In Japan, the company said a premier concierge team from Daimaru—tasked with servicing top-tier department store clients—scheduled a visit after hearing about aged pu-erh, treating it more like a high-end collectible than a niche beverage. And in the Middle East, Son described meetings in Abu Dhabi that included interest from entities linked to sovereign capital following the implementation of local RWA rules this year. He added that cultural preferences—where tea often plays a larger role than alcohol—could further support demand for drinkable luxury assets.
The companies are also pursuing a longer-term goal: building a dedicated authentication institution for aged tea, a role they argue does not exist at scale today. Kkikdageo said it is working with a university food engineering research team to extract chemical “metadata” from tiny samples—around 0.5 grams—from its catalog of 119 aged teas to create a reference database by vintage. Preliminary findings, the firm says, show clear compositional signatures by age and distinct differences between raw and ripe pu-erh.
Because ultra-old teas can be worth millions—or tens of millions—of won per unit, assembling that dataset has historically been prohibitively expensive for academic labs. Kkikdageo argues that its inventory depth allows it to fund and operationalize the work. The company said four related patents have already been registered under CEO Ahn Sung-hee, covering platform operations and a verification system combining blockchain, AI training, and seller authentication. By anchoring chemical profiles to NFTs, the firm aims to enable comparative testing for future submissions, potentially offering a standardized method even where traditional appraisal remains subjective.
Regulatory adaptation has also played a role. In South Korea, labeling rules for fermented teas were revised so that, from 2016 onward, products no longer require a uniform expiration date and can instead list manufacturing month and year—reflecting the reality that certain fermented teas can improve with age. Industry participants view that as one of the small but necessary legal foundations for treating aged tea as an asset that can be stored, transferred, and eventually redeemed.

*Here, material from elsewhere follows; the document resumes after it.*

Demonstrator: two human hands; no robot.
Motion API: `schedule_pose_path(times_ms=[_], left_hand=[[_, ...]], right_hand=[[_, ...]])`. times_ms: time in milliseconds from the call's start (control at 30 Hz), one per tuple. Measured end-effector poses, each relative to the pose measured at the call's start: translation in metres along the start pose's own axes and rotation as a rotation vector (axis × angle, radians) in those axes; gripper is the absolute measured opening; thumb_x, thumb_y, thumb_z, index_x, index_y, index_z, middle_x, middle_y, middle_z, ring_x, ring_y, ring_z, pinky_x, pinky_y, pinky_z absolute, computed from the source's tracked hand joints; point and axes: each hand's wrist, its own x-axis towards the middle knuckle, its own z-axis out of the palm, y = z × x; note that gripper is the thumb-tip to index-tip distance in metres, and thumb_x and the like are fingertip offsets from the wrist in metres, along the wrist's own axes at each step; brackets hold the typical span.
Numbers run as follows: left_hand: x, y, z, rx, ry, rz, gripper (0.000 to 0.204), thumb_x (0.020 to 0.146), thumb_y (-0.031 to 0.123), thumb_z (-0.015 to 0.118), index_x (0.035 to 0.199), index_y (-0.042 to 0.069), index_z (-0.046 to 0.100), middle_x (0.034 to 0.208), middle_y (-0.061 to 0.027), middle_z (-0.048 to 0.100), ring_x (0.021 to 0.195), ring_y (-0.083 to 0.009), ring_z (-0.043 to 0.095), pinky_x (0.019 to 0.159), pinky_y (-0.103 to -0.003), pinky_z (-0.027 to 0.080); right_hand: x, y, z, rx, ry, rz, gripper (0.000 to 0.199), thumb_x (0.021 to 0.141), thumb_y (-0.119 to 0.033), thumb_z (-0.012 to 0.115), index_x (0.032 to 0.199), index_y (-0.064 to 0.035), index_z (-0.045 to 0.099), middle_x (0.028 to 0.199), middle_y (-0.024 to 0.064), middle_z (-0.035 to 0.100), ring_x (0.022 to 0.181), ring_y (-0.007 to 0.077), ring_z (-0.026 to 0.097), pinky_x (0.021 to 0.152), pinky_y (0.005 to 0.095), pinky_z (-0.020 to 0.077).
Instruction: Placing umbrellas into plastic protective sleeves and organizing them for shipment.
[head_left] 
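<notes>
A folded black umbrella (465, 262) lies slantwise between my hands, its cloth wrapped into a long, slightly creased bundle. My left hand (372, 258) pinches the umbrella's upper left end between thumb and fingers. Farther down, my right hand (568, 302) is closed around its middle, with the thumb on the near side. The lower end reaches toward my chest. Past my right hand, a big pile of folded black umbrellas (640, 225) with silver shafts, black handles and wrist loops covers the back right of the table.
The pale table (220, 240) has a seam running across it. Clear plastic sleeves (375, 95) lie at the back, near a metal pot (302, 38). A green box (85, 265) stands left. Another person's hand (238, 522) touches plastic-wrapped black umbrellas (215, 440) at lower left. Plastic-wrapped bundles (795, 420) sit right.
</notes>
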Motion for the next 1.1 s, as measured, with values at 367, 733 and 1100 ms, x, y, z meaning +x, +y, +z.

Kkikdageo’s business model, executives say, is built on multi-decade cycles: acquiring teas, aging them under controlled conditions, and selling selectively as they mature into higher-value vintages. The blockchain layer is intended to make that long-duration inventory more liquid while preserving the link to physical custody and provenance.
If the SwitchWon launch succeeds, it could broaden how markets think about RWAs—not merely as tokenized financial instruments, but as tradable claims on culturally specific, consumption-linked collectibles whose value depends on authenticity, storage, and history. For an asset like aged pu-erh, the experiment will test whether blockchain can replace opaque dealer networks with standardized verification and transparent markets—without turning the underlying product into a purely speculative token detached from the tea itself.